Enhanced hate speech detection in social media using transformer-based models
Abstract
Hate speech on social media can escalate into ”cyber conflict,” detrimentally impacting
social life. With the exponential growth of Internet users and media content,
identifying abusive language in audio and video content has become increasingly
challenging. The nuances of human communication mean that individuals might
employ seemingly non-hateful language in derogatory ways, often accompanied by
specific voice tones and gestures that aren’t captured when converting multimedia
into text. This research delves deep into the realm of hate speech detection, aiming
to automatically identify harmful content across various social media platforms.
Initially focused on text, our study utilized remote supervision for automatically labeled
dataset creation and employed word embeddings with a bias toward hate. We
analyzed datasets from Twitter, testing various machine-learning models to gauge
the representation of hate speech and abusive language. Any tweet or online post
exhibiting racist or sexist sentiments was categorized as ”hate speech.” Our objective
was to classify such messages for better content moderation systematically. With
advancements in our research, we have extended our detection capabilities to audio
content. By leveraging Simple Feed-forward Neural Networks, RNNs, and CNNs, we
can now discern hate speech patterns in audio with enhanced accuracy. However, the
vastness of content on social media platforms means not every piece can be manually
moderated. This underscores the importance of our automated hate speech detection,
especially when dealing with content in linguistically challenging languages.
However, social media networks cannot control every piece of user content. Because
of this, it is necessary to identify hate speech automatically. This desire is heightened
when the content is written in challenging languages. Our study provides a
unique transformer-based methodology for detecting hate speech in social media.
The proposed model uses Natural Language Processing (NLP) approaches to assess
text and audio input. To increase the accuracy of hate speech identification, we use
sophisticated deep learning architectures such as attention methods and transformers.

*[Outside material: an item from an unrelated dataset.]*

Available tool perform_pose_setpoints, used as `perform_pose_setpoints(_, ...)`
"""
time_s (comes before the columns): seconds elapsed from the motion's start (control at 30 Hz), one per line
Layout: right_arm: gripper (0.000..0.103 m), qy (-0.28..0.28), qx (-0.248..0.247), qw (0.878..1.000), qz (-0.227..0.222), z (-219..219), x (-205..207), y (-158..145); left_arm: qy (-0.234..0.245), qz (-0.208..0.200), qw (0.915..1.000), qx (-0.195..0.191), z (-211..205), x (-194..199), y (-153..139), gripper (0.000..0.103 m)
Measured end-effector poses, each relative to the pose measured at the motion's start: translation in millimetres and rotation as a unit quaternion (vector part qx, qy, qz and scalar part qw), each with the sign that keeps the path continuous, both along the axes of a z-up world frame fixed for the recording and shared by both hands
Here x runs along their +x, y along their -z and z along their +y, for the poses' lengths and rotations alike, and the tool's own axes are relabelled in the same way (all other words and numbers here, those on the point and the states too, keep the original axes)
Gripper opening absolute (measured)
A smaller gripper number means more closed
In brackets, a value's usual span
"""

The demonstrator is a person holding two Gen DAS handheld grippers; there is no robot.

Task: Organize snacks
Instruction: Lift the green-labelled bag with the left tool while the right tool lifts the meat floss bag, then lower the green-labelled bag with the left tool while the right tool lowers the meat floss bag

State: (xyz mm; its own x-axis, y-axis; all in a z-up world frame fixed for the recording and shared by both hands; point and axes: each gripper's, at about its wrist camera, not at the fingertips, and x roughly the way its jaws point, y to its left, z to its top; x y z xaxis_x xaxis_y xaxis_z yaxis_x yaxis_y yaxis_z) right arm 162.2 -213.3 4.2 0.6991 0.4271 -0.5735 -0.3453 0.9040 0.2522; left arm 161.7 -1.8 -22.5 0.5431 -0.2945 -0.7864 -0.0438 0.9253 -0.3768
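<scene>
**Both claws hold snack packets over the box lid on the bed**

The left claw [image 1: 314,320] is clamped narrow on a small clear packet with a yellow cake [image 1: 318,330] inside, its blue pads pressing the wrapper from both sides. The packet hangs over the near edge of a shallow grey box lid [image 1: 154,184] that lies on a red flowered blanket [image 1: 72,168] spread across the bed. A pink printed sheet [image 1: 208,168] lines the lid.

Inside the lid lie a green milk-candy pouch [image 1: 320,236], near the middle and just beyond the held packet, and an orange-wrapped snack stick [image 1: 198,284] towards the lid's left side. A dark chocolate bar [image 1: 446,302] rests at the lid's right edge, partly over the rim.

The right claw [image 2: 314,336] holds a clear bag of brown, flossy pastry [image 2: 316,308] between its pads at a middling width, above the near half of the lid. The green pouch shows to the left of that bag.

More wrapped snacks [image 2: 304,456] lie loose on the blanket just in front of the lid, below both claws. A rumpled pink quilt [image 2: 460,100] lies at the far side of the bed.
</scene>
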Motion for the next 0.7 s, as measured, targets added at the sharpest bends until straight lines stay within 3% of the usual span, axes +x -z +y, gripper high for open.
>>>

Our model is trained on a huge dataset of tweets and audio recordings, and
its performance is measured using a variety of criteria. Our transformer-based approach
beats existing state-of-the-art hate speech identification methods, according
to the results. Our study makes an essential addition to the field of computer science
and engineering by addressing the critical issue of hate speech on social media and
proposing an effective solution based on modern machine learning techniques.